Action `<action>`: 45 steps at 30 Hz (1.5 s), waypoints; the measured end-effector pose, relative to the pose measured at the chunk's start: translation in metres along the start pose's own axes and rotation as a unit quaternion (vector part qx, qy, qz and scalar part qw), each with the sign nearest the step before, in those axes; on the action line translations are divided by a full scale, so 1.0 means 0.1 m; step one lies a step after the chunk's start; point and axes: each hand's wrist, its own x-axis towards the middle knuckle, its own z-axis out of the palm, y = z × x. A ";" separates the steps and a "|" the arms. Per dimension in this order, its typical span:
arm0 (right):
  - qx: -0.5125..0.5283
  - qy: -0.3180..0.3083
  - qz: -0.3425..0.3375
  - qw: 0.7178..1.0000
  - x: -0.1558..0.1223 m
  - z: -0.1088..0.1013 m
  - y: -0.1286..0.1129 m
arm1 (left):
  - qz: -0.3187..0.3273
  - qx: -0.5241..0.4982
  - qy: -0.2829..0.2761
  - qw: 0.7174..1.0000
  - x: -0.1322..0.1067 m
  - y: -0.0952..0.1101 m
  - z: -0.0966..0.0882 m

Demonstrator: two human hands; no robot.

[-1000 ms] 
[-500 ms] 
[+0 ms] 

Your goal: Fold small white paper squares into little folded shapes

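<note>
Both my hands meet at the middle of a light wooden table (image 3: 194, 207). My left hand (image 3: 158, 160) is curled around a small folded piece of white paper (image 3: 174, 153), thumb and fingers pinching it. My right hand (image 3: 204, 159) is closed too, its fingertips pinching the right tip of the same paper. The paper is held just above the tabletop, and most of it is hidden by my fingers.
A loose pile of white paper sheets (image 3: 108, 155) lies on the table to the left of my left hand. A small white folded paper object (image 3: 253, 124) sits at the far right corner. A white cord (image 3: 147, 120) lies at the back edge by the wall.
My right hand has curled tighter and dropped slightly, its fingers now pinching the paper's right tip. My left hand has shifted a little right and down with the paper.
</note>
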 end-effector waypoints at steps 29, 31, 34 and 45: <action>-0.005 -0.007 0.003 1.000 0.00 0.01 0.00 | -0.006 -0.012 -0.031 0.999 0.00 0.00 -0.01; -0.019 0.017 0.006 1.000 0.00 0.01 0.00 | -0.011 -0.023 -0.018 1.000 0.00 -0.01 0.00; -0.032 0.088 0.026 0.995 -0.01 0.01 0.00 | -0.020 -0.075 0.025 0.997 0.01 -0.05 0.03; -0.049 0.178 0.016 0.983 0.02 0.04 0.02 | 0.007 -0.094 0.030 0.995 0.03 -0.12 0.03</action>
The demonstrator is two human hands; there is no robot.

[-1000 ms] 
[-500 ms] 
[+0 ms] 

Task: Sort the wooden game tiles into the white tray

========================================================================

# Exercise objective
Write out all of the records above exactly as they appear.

# Response to the exercise
Action `<action>`: 45 steps at 30 Hz (1.5 s), waypoints; the measured end-effector pose, relative to the pose measured at the chunk's start: translation in metres along the start pose's own axes and rotation as a unit quaternion (vector part qx, qy, qz and scalar part qw), each with the sign nearest the step before, in those axes; on the action line translations are divided by a full scale, so 1.0 means 0.1 m; step one lies a step after the chunk's start; point and axes: each hand's wrist, its own x-axis towards the middle knuckle, its own z-axis out of the palm, y = z × x. A ";" separates the steps and a "|" the arms. Per dimension in this order, its typical span:
arm0 (right):
  - qx: -0.5125..0.5283
  - qy: -0.3180..0.3083
  - qz: -0.3425..0.3375
  - qw: 0.7178..1.0000
  - x: -0.1558..0.1223 m
  - z: -0.1088..0.1013 m
  - y: -0.1286..0.1129 m
arm1 (left):
  - qz: -0.3187..0.3273
  - qx: -0.5241..0.4982
  - qy: -0.2829..0.2761
  - qw: 0.7174..1.0000
  - x: -0.1322..0.1067 m
  - y: -0.0952..0.1101 m
  - z: -0.0966..0.0882 m

Demonstrator: two human hands; no robot.

[-1000 ms] 
[-500 ms] 
[+0 ms] 

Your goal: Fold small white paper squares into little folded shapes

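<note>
Both my hands meet at the middle of a light wooden table (image 3: 194, 207). My left hand (image 3: 158, 160) is curled around a small folded piece of white paper (image 3: 174, 153), thumb and fingers pinching it. My right hand (image 3: 204, 159) is closed too, its fingertips pinching the right tip of the same paper. The paper is held just above the tabletop, and most of it is hidden by my fingers.
A loose pile of white paper sheets (image 3: 108, 155) lies on the table to the left of my left hand. A small white folded paper object (image 3: 253, 124) sits at the far right corner. A white cord (image 3: 147, 120) lies at the back edge by the wall.
My right hand has curled tighter and dropped slightly, its fingers now pinching the paper's right tip. My left hand has shifted a little right and down with the paper.
</note>
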 end-effector waypoints at steps 29, 31, 34 and 45: <action>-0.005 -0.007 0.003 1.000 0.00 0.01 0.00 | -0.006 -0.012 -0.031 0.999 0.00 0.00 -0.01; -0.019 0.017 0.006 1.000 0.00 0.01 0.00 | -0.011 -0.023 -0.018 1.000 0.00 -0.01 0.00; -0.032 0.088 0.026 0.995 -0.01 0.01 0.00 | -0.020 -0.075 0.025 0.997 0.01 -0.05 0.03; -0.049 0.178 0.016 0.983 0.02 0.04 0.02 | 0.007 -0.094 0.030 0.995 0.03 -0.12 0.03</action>
The demonstrator is two human hands; there is no robot.

[-1000 ms] 
[-500 ms] 
[+0 ms] 

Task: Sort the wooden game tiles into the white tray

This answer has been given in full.